** Data below follows **
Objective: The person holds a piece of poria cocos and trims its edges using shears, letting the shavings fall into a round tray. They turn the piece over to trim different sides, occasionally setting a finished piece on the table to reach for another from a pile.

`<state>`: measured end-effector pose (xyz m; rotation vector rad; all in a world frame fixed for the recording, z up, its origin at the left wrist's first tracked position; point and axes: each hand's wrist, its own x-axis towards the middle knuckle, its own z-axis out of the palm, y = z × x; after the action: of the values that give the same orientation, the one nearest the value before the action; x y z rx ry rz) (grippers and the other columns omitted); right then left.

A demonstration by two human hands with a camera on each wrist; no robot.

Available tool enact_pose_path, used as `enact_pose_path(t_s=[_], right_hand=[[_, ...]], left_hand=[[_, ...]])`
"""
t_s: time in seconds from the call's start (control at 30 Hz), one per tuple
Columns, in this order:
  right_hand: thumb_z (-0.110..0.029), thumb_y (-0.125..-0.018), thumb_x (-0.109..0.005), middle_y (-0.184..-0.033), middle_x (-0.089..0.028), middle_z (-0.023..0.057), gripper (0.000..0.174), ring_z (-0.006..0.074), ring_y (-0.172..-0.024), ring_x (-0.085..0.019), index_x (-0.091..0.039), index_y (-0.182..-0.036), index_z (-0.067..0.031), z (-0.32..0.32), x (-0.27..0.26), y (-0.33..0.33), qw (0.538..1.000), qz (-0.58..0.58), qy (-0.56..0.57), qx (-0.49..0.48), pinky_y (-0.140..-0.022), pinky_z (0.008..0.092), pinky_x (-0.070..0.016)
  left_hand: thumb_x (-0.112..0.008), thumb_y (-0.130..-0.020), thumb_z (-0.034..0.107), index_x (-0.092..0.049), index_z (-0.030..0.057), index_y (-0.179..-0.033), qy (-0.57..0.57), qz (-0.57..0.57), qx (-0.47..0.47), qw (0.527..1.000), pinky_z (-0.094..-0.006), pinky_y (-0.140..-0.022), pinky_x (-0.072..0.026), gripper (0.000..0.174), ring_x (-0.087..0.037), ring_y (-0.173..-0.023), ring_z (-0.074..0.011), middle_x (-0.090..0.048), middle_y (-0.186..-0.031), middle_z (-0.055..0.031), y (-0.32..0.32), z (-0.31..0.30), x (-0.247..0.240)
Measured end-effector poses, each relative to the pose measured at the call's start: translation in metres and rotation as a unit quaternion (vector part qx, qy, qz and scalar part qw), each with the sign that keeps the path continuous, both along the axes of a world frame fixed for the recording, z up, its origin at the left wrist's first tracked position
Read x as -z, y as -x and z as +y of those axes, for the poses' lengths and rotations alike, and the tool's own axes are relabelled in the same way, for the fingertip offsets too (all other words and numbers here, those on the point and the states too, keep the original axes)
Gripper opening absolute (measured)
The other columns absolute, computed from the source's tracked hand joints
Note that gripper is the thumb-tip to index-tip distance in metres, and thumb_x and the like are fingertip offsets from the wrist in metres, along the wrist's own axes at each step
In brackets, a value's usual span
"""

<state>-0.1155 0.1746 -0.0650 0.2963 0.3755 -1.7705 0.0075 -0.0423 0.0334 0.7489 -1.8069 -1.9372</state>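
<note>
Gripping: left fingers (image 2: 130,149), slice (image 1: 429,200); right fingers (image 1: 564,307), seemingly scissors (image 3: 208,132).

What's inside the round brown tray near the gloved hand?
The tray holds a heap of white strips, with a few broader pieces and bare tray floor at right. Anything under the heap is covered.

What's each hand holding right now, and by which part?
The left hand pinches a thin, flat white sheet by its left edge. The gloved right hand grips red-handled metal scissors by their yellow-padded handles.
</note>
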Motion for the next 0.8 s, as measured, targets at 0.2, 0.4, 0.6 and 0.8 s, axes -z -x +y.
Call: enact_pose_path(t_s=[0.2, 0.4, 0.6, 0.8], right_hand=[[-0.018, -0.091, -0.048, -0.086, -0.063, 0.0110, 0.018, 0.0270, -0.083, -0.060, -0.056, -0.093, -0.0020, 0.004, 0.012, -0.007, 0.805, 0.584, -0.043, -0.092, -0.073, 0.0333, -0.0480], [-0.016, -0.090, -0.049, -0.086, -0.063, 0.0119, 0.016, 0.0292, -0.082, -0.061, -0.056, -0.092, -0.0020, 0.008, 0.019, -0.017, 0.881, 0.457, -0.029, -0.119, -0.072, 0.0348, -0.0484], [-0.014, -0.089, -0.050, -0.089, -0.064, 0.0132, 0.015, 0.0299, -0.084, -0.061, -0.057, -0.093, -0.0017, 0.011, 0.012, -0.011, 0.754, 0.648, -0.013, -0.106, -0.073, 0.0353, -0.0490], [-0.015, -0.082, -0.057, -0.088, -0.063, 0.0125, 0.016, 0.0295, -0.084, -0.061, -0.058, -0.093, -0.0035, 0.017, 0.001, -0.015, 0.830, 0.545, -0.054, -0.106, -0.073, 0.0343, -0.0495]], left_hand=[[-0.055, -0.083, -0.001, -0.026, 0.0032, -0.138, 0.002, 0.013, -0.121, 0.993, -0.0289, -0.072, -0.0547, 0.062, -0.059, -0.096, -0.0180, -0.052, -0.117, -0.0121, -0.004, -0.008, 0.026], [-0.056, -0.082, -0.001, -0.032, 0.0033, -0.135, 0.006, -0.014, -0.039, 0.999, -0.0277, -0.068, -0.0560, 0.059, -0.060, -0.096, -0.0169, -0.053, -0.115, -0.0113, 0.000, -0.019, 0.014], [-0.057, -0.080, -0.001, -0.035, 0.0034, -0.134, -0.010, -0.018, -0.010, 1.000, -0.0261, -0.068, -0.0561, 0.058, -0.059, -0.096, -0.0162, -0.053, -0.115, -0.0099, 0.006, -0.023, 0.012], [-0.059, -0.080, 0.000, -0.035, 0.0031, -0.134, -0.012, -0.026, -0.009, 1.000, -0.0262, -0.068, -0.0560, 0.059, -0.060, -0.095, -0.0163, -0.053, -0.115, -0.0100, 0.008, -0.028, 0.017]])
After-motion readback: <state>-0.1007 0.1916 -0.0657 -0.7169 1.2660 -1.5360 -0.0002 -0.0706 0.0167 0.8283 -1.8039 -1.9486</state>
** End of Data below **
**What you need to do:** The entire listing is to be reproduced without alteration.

**Response area:**
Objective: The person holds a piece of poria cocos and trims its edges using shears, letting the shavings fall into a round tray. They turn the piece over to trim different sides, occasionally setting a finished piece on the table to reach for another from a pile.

`<state>`: measured end-effector pose (xyz m; rotation vector rad; all in a world frame fixed for the recording, z up, its origin at the left wrist's first tracked position; point and axes: each hand's wrist, its own x-axis towards the middle knuckle, its own z-axis out of the palm, y = z × x; after the action: of the values that give the same orientation, the one nearest the value before the action; x y z rx ry rz) (grippers and the other columns omitted); right then left.

A demonstration by two human hands with a camera on each wrist; no robot.

Available tool enact_pose_path, used as `enact_pose_path(t_s=[_], right_hand=[[_, ...]], left_hand=[[_, ...]])`
"""
t_s: time in seconds from the call's start (control at 30 Hz), one per tuple
Columns, in this order:
  right_hand: thumb_z (-0.110..0.029), thumb_y (-0.125..-0.018), thumb_x (-0.109..0.005), middle_y (-0.184..-0.033), middle_x (-0.089..0.028), middle_z (-0.023..0.057), gripper (0.000..0.174), ring_z (-0.006..0.074), ring_y (-0.172..-0.024), ring_x (-0.085..0.019), index_x (-0.091..0.039), index_y (-0.182..-0.036), index_z (-0.067..0.031), z (-0.32..0.32), x (-0.27..0.26), y (-0.33..0.33), qw (0.538..1.000), qz (-0.58..0.58), qy (-0.56..0.57), qx (-0.49..0.48), pinky_y (-0.140..-0.022), pinky_z (0.008..0.092), pinky_x (-0.070..0.016)
  left_hand: thumb_x (-0.112..0.008), thumb_y (-0.130..-0.020), thumb_z (-0.034..0.107), index_x (-0.092..0.049), index_z (-0.030..0.057), index_y (-0.179..-0.033), qy (-0.57..0.57), qz (-0.57..0.57), qx (-0.47..0.47), qw (0.527..1.000), pinky_z (-0.094..-0.006), pinky_y (-0.140..-0.022), pinky_x (-0.072..0.026), gripper (0.000..0.174), ring_x (-0.087..0.037), ring_y (-0.173..-0.023), ring_z (-0.074..0.011), middle_x (-0.090..0.048), middle_y (-0.186..-0.031), middle_z (-0.055..0.031), y (-0.32..0.32), z (-0.31..0.30), x (-0.247..0.240)
Measured end-effector poses, each relative to the pose measured at the call's start: translation in metres and rotation as a unit quaternion (vector part qx, qy, qz and scalar part qw), each with the sign that keeps the path continuous, both along the axes of a world frame fixed for the recording, z up, its origin at the left wrist's first tracked position
Read x as -z, y as -x and z as +y of those axes, for the poses' lengths and rotations alike, and the tool's own axes are relabelled in the same way, for the fingertip offsets too (all other words and numbers here, those on the point and the states too, keep the original axes)
Gripper opening absolute (measured)
The other columns absolute, computed from the source's tracked hand joints
Note that gripper is the thumb-tip to index-tip distance in metres, and thumb_x and the like are fingertip offsets from the wrist in metres, along the wrist's own axes at each step
In brackets, a value's usual span
"""

<state>-0.1155 0.1746 -0.0650 0.2963 0.3755 -1.7705 0.0075 -0.0423 0.0334 0.7489 -1.8069 -1.9372</state>
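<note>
Gripping: left fingers (image 2: 130,149), slice (image 1: 429,200); right fingers (image 1: 564,307), seemingly scissors (image 3: 208,132).

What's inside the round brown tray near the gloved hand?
The tray holds a heap of white strips, with a few broader pieces and bare tray floor at right. Anything under the heap is covered.

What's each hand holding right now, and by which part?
The left hand pinches a thin, flat white sheet by its left edge. The gloved right hand grips red-handled metal scissors by their yellow-padded handles.
</note>
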Motion for the next 0.8 s, as measured, targets at 0.2, 0.4, 0.6 and 0.8 s, axes -z -x +y.
Call: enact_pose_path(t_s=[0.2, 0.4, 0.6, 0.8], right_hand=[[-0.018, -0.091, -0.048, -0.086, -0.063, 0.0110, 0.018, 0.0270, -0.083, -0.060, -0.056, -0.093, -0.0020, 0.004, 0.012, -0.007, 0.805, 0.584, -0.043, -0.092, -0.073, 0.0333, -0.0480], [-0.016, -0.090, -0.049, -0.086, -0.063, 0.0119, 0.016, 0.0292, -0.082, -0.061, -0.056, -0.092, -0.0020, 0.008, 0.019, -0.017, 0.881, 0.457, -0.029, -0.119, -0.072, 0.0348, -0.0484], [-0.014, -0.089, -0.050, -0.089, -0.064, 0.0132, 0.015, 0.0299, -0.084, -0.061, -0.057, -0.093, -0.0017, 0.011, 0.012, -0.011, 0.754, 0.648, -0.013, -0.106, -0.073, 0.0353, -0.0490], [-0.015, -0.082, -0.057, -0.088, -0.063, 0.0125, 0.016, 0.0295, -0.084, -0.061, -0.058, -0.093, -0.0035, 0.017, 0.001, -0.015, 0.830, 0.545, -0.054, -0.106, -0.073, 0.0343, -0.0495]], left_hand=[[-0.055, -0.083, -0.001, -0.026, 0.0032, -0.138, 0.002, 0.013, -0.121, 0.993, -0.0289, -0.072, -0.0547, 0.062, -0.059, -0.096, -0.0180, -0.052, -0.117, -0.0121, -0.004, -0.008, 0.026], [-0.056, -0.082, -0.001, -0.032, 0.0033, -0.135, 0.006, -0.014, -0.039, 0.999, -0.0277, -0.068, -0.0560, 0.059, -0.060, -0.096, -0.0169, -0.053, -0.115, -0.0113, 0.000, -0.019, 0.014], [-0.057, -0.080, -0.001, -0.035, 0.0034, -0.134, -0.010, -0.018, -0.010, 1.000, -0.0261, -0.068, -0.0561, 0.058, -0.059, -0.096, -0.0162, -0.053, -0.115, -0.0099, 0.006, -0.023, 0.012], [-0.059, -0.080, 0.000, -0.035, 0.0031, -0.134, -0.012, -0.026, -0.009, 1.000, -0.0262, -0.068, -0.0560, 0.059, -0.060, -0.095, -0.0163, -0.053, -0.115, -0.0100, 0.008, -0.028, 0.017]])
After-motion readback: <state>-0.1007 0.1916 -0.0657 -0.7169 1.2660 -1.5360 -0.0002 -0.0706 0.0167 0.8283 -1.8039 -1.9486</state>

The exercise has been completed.